Thomas Chan wrote:
> > Does it exist at least one character > U+FFFF that is
> > commonly used in at least one modern language?
>
> How about music and math notation?
About the music symbols in Unicode 3.1, they are just the basic building
blocks for it. So I assume that handling surrogates (or UTF-32) would be the
minimum requirement for applications supporting the special complex
formatting capabilities of music.
About the math symbols in Unicode 3.1, why should I be the one who breaks
the silence? :-)
> But, yes. U+21075,[1] gan, is an aspect marker in Cantonese,
> that when
> placed after a verb, denotes continuing action (roughly equivalent to
> <-ing> in English). I don't think anyone would dispute the
> indispensability or high frequency of this character.

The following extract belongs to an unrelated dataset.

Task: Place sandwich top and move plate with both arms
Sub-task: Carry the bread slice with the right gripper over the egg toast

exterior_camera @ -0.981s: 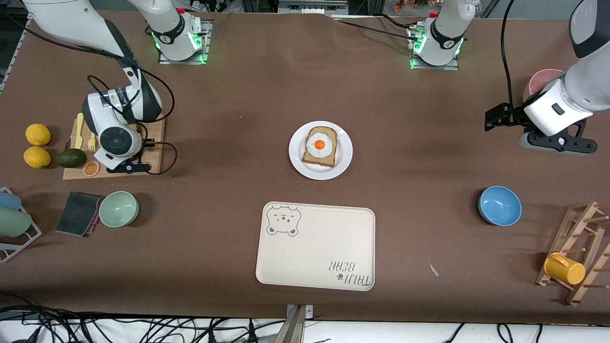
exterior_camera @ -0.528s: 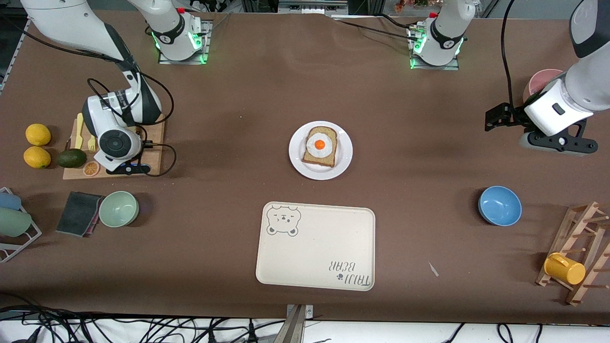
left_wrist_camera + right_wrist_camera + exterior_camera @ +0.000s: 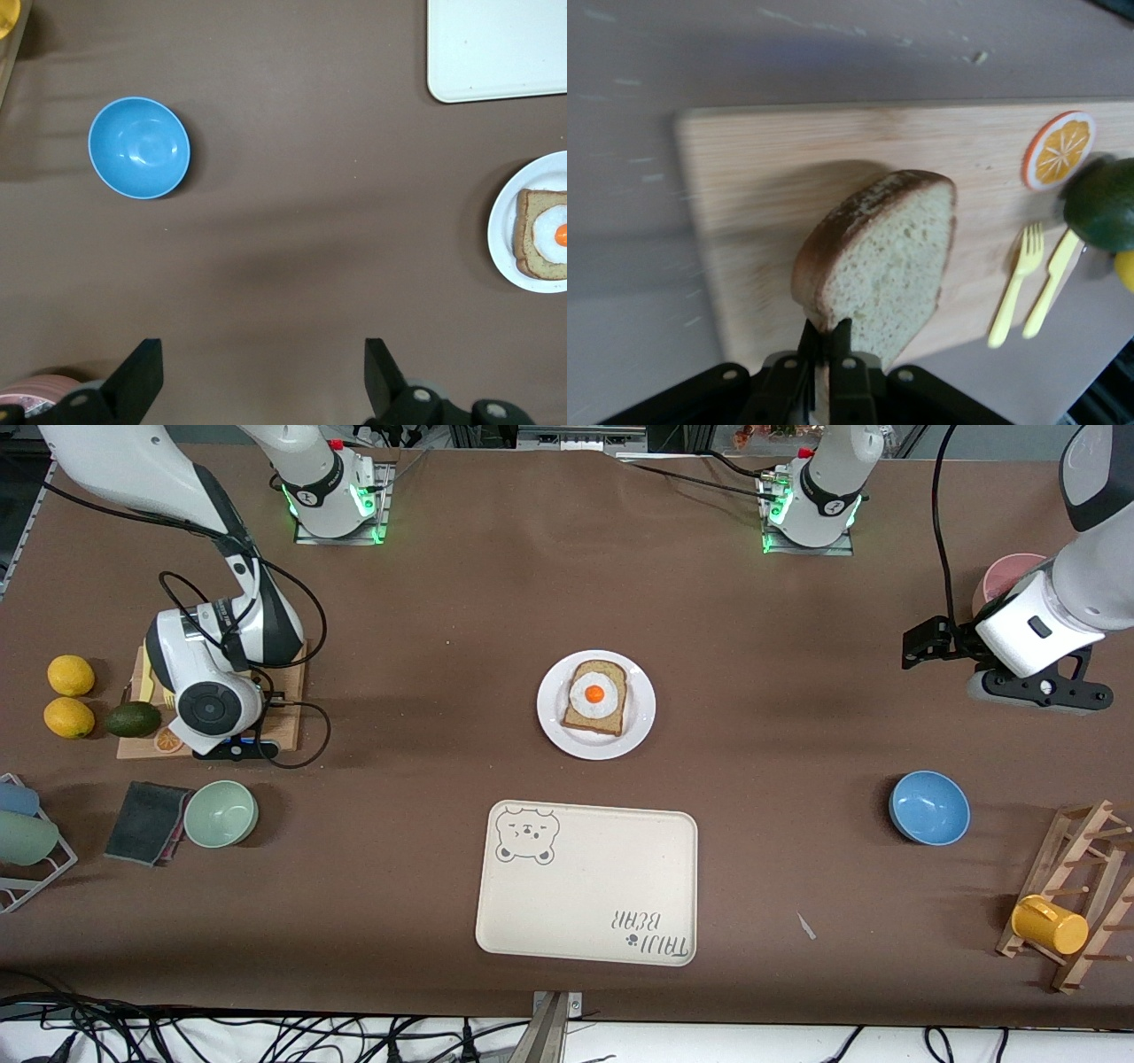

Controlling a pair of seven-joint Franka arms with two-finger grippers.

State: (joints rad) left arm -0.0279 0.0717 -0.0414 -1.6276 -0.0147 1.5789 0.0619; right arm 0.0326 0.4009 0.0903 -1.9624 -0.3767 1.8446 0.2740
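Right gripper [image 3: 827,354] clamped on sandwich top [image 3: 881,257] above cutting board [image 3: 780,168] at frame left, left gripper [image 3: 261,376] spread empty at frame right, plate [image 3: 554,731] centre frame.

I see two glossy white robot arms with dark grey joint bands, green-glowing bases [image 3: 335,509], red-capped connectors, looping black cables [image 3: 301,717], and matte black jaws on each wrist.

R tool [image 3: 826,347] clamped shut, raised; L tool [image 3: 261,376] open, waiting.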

This is exactly the kind of info that I was seeking, thanks.
It is not very clear to me what is included in Extension B: how is it
possible to know something more about it?
> I probably wouldn't use "idiosyncratic" as an adjective to
> describe the *majority* of them, but "rare" and "ancient"

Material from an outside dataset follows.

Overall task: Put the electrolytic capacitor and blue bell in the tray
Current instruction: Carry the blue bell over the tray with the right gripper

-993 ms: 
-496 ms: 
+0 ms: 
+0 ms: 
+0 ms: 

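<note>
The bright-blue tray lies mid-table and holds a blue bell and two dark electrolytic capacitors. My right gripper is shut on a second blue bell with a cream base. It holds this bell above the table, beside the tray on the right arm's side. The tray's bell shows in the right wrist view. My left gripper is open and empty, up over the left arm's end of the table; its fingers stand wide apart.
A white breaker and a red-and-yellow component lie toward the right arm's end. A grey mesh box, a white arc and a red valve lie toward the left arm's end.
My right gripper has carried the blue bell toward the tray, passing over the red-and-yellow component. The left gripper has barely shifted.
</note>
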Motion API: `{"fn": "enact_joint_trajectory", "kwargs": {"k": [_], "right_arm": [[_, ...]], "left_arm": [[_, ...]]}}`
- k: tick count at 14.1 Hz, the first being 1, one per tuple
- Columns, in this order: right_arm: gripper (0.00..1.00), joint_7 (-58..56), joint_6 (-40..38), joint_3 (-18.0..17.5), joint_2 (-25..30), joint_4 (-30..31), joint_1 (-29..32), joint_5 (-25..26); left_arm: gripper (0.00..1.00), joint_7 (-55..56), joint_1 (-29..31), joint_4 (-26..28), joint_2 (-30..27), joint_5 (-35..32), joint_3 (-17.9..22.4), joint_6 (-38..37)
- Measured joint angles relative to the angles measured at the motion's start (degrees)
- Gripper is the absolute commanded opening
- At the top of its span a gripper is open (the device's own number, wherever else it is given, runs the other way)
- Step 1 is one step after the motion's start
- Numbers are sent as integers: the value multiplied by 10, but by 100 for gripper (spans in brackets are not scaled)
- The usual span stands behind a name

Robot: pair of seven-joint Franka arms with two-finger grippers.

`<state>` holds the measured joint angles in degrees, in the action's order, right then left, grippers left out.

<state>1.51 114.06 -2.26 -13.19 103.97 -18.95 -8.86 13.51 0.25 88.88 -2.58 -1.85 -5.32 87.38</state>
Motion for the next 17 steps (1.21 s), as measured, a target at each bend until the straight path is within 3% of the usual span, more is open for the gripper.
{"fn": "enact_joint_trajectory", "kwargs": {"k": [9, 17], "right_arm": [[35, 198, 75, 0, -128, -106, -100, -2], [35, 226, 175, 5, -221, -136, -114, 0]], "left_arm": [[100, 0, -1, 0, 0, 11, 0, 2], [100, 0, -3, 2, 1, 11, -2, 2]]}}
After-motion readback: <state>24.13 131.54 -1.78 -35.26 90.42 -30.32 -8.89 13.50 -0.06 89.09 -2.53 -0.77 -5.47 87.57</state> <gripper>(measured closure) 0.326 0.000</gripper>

> (perhaps "historical"[2] would be a better word choice?)
> are correct.
Sorry, I probably misused the term. And I was assuming that KHSCS had been
unified with Extension B.
> [2] e.g., the "recently deceased", such as Vietnamese chu+~ no^m
> characters in Plane 2, or even Deseret in Plane 1.
Well, I guess that Chu-Nôm and Deseret are hardly known out of this mailing
list.
Clearly, it is worth to implement specialized notations or historical
scripts in widely used software such as Internet browsers, e-mail clients,
word processors, etc.
But the discussion was about porting existing applications to Unicode for
the purpose of being able to localize/use them in new markets.
Imagine concrete cases. E.g., I do software for the retail industry.
My managers could come and ask me to localize our solution for a retailer,
based in South China, who want their receipts and GUI messages to be in
Cantonese.
In *this* case I can push Unicode and fully justify the burden of UTF-16
support and, especially, the burden of checking that all programmers in the
team behave themselves with strings (e.g., they won't trim strings blindly,
leaving a lonely high surrogate at the end of it).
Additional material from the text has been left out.